→ **Exercise requirements**:
Print the data exactly as written, but leave out each picture.

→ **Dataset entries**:
Start of Block

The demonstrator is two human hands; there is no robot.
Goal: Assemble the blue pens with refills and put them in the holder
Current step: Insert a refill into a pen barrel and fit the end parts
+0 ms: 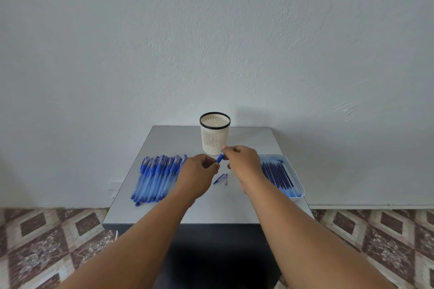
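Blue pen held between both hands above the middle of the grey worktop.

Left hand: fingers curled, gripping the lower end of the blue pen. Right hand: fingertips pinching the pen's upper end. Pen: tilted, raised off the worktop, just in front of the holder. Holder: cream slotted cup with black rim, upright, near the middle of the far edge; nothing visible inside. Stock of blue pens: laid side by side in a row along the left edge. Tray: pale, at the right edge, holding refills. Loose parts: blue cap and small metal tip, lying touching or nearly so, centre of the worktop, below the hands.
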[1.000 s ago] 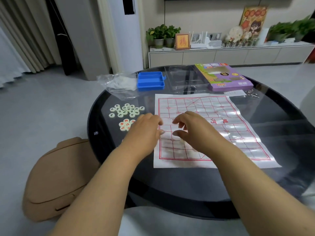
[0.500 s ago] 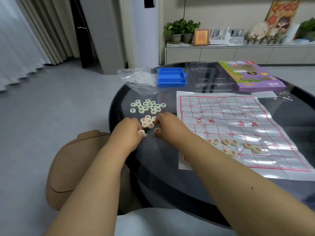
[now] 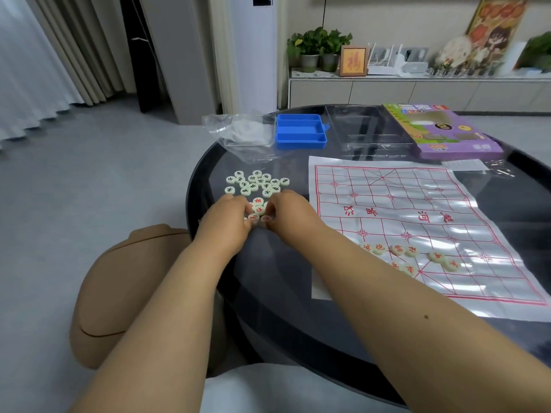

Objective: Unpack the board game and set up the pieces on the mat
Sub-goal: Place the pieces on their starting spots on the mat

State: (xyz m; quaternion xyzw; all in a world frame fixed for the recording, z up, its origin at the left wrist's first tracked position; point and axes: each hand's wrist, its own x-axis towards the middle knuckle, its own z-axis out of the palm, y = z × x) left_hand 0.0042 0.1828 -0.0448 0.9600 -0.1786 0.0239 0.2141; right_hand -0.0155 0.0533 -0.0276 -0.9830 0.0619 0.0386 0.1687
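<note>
The red-marked pieces lie in a small cluster on the dark round worktop, left of the mat, and both hands are on them: the left hand and the right hand meet over the cluster with fingers curled down onto the discs, each seeming to pinch a piece at its fingertips, though the fingers hide exactly which. Just beyond that cluster sits a looser group of black-marked pieces, face up and apart from the hands. The mat, a white sheet with a red grid and red characters across its middle, lies flat to the right; several red pieces already stand on its near rows, partly hidden behind the right forearm. At the far side of the worktop are a blue tray with dividers, a crumpled clear plastic bag to its left, a clear plastic lid to its right, and the purple game box beyond the mat's far corner. A tan stool stands on the floor beside the worktop.
</note>
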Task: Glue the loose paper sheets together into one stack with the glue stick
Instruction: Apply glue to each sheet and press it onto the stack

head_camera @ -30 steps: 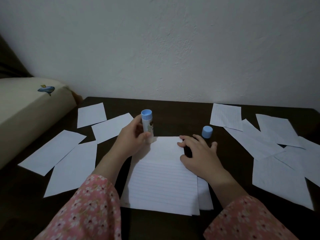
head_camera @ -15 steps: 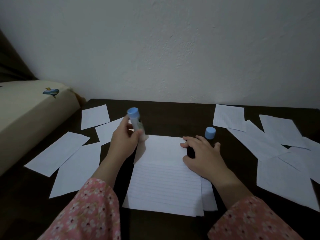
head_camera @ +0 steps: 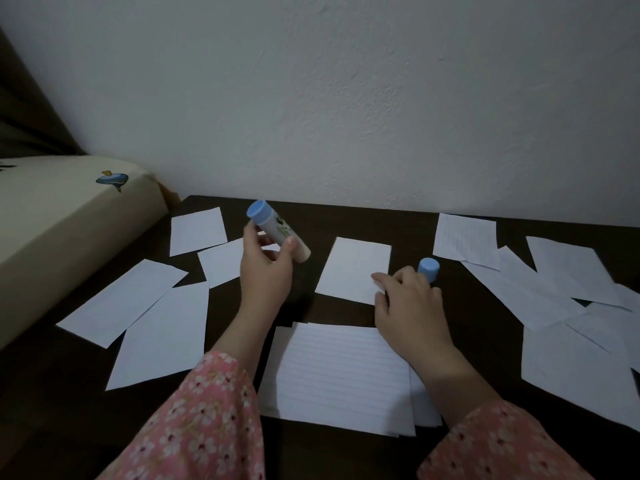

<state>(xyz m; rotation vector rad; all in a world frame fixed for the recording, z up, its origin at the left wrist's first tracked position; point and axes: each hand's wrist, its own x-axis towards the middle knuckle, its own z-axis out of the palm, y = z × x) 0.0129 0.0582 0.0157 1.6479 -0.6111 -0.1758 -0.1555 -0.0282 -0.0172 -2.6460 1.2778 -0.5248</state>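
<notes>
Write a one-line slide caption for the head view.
Left hand holds the uncapped glue stick raised; right hand touches a small sheet beyond the lined stack.

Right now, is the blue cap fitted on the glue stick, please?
No, the blue cap stands on the table beside the right hand, apart from the glue stick held in the left hand.

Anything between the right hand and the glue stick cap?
Nothing visible. The cap stands upright on the dark table just beyond the right hand; the fingers hide its base, so contact is unclear.
</notes>
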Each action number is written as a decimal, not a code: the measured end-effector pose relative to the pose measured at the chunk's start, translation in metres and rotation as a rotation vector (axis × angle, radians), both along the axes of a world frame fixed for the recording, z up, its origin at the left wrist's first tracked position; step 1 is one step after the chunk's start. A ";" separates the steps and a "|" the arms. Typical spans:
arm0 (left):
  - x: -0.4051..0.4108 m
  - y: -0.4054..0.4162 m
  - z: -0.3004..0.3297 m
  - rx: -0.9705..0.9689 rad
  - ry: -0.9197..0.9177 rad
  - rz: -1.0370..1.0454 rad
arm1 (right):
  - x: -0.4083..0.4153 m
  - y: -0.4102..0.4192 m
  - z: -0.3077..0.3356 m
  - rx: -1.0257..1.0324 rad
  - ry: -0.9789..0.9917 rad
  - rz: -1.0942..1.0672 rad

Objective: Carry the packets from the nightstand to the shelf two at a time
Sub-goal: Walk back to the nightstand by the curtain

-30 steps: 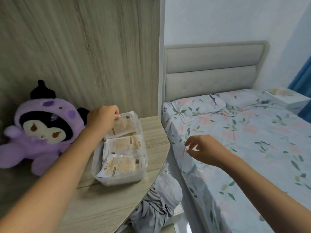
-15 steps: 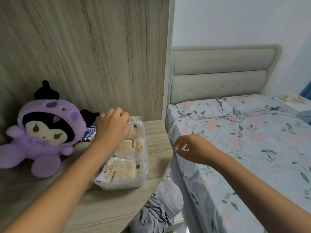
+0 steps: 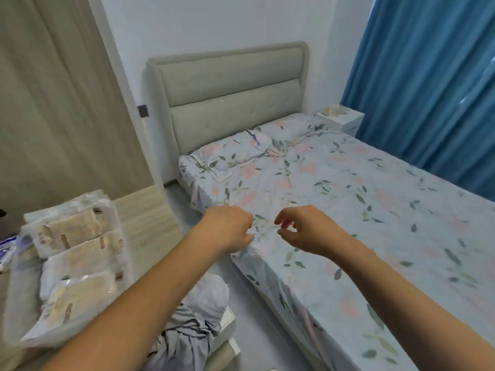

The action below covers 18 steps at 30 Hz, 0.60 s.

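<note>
Hands hang over the bed's near edge: left hand and right hand loosely curled, holding nothing. Packets sit left, floor between.

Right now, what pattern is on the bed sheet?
Pale blue sheet printed with pink flowers and green leaves; head view.

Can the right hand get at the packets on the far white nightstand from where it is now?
Probably not. The right hand hangs empty over the near edge of the bed, while the packets lie on the nightstand beyond the bed's far side.
</note>
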State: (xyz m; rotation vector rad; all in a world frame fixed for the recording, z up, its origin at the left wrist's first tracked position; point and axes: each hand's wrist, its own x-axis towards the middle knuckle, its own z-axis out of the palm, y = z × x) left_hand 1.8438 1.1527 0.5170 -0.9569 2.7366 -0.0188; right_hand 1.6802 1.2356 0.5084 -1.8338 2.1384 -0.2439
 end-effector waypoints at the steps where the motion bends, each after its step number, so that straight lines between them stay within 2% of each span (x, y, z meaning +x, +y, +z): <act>1: -0.021 0.010 -0.007 0.019 -0.035 -0.075 | -0.014 0.020 -0.003 0.014 0.013 -0.056; 6: -0.126 0.092 -0.033 0.062 -0.095 -0.396 | -0.088 0.135 -0.016 0.079 0.087 -0.334; 10: -0.202 0.170 -0.041 0.090 -0.063 -0.596 | -0.134 0.237 -0.025 0.097 0.038 -0.566; 14: -0.278 0.274 -0.049 0.129 -0.045 -0.755 | -0.176 0.365 -0.033 0.109 -0.020 -0.791; 18: -0.349 0.378 -0.061 0.222 -0.025 -0.831 | -0.211 0.492 -0.037 0.127 -0.062 -0.981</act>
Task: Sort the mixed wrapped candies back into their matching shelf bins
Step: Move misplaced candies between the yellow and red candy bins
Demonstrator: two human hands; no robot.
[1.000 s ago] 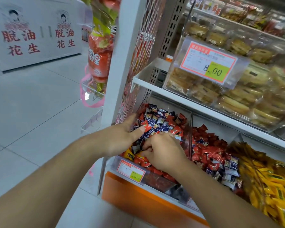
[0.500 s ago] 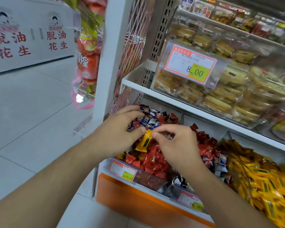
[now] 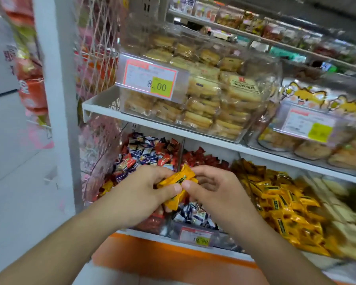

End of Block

→ **Your response**:
The demonstrator is two human hands; there is no robot.
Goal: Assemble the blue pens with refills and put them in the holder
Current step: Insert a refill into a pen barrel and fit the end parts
+0 ms: 
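Blue pen held between both hands above the middle of the grey worktop.

Left hand: fingers curled, gripping the lower end of the blue pen. Right hand: fingertips pinching the pen's upper end. Pen: tilted, raised off the worktop, just in front of the holder. Holder: cream slotted cup with black rim, upright, near the middle of the far edge; nothing visible inside. Stock of blue pens: laid side by side in a row along the left edge. Tray: pale, at the right edge, holding refills. Loose parts: blue cap and small metal tip, lying touching or nearly so, centre of the worktop, below the hands.
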[1.000 s ago] 
[0.500 s ago] 
[now] 

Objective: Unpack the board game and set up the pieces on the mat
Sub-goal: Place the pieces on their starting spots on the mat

State: (xyz m; quaternion xyzw; all in a world frame fixed for the recording, z up, its origin at the left wrist's first tracked position; point and axes: each hand's wrist, its own x-axis towards the middle knuckle, its own z-axis out of the palm, y = z × x) left_hand 0.0042 0.1828 -0.0448 0.9600 -0.1786 0.0239 0.2141; right_hand -0.0155 0.0533 -0.0276 -0.9830 0.0619 0.0386 0.1687
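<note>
The red-marked pieces lie in a small cluster on the dark round worktop, left of the mat, and both hands are on them: the left hand and the right hand meet over the cluster with fingers curled down onto the discs, each seeming to pinch a piece at its fingertips, though the fingers hide exactly which. Just beyond that cluster sits a looser group of black-marked pieces, face up and apart from the hands. The mat, a white sheet with a red grid and red characters across its middle, lies flat to the right; several red pieces already stand on its near rows, partly hidden behind the right forearm. At the far side of the worktop are a blue tray with dividers, a crumpled clear plastic bag to its left, a clear plastic lid to its right, and the purple game box beyond the mat's far corner. A tan stool stands on the floor beside the worktop.
</note>
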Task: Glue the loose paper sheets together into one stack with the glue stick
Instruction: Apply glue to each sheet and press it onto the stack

head_camera @ -30 steps: 
head_camera @ -15 steps: 
head_camera @ +0 steps: 

<state>(xyz m; rotation vector rad; all in a world frame fixed for the recording, z up, its origin at the left wrist's first tracked position; point and axes: each hand's wrist, its own x-axis towards the middle knuckle, its own z-axis out of the palm, y = z × x) 0.0129 0.0582 0.0157 1.6479 -0.6111 -0.1758 -0.1555 -0.0282 -0.0172 -2.6460 1.2778 -0.5248</state>
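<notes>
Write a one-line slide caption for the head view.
Left hand holds the uncapped glue stick raised; right hand touches a small sheet beyond the lined stack.

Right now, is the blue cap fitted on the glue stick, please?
No, the blue cap stands on the table beside the right hand, apart from the glue stick held in the left hand.

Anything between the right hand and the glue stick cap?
Nothing visible. The cap stands upright on the dark table just beyond the right hand; the fingers hide its base, so contact is unclear.
</notes>
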Each action number is written as a decimal, not a code: the measured end-effector pose relative to the pose measured at the chunk's start, translation in metres and rotation as a rotation vector (axis × angle, radians), both along the axes of a world frame fixed for the recording, z up, its origin at the left wrist's first tracked position; step 1 is one step after the chunk's start. A ";" separates the steps and a "|" the arms. Typical spans:
arm0 (left):
  - x: -0.4051..0.4108 m
  - y: -0.4054..0.4162 m
  - z: -0.3004..0.3297 m
  - rx: -0.9705..0.9689 rad
  - ry: -0.9197..0.9177 rad
  - rz: -1.0370..1.0454 rad
arm1 (right):
  - x: -0.4083..0.4153 m
  - y: -0.4102..0.4192 m
  - z: -0.3077..0.3356 m
  - rx: -1.0257..1.0324 rad
  - ry: -0.9789..0.9917 rad
  - rz: -1.0942..1.0672 rad

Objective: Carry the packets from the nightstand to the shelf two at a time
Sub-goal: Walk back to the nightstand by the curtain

-30 steps: 
-15 steps: 
+0 steps: 

The action below covers 18 steps at 30 Hz, 0.60 s.

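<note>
Hands hang over the bed's near edge: left hand and right hand loosely curled, holding nothing. Packets sit left, floor between.

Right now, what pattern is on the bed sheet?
Pale blue sheet printed with pink flowers and green leaves; head view.

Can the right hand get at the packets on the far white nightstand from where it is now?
Probably not. The right hand hangs empty over the near edge of the bed, while the packets lie on the nightstand beyond the bed's far side.
</note>
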State: (xyz m; rotation vector rad; all in a world frame fixed for the recording, z up, its origin at the left wrist's first tracked position; point and axes: each hand's wrist, its own x-axis towards the middle knuckle, its own z-axis out of the palm, y = z × x) left_hand 1.8438 1.1527 0.5170 -0.9569 2.7366 -0.0188; right_hand 1.6802 1.2356 0.5084 -1.8338 2.1384 -0.2439
 end-effector waypoints at the steps where the motion bends, each after its step number, so that straight lines between them stay within 2% of each span (x, y, z meaning +x, +y, +z): <act>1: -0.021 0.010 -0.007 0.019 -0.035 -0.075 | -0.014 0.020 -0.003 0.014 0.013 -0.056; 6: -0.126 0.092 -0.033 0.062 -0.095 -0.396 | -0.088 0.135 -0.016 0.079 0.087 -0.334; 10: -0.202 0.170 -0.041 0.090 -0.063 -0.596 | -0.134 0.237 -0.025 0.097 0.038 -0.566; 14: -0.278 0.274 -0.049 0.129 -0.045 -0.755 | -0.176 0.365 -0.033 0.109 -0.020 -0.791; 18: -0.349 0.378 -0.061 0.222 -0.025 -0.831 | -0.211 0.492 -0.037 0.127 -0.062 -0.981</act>
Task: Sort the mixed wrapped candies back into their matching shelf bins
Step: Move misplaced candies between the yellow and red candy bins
Demonstrator: two human hands; no robot.
[1.000 s ago] 
[0.500 s ago] 
[now] 

For this exercise, nothing further remains to be done.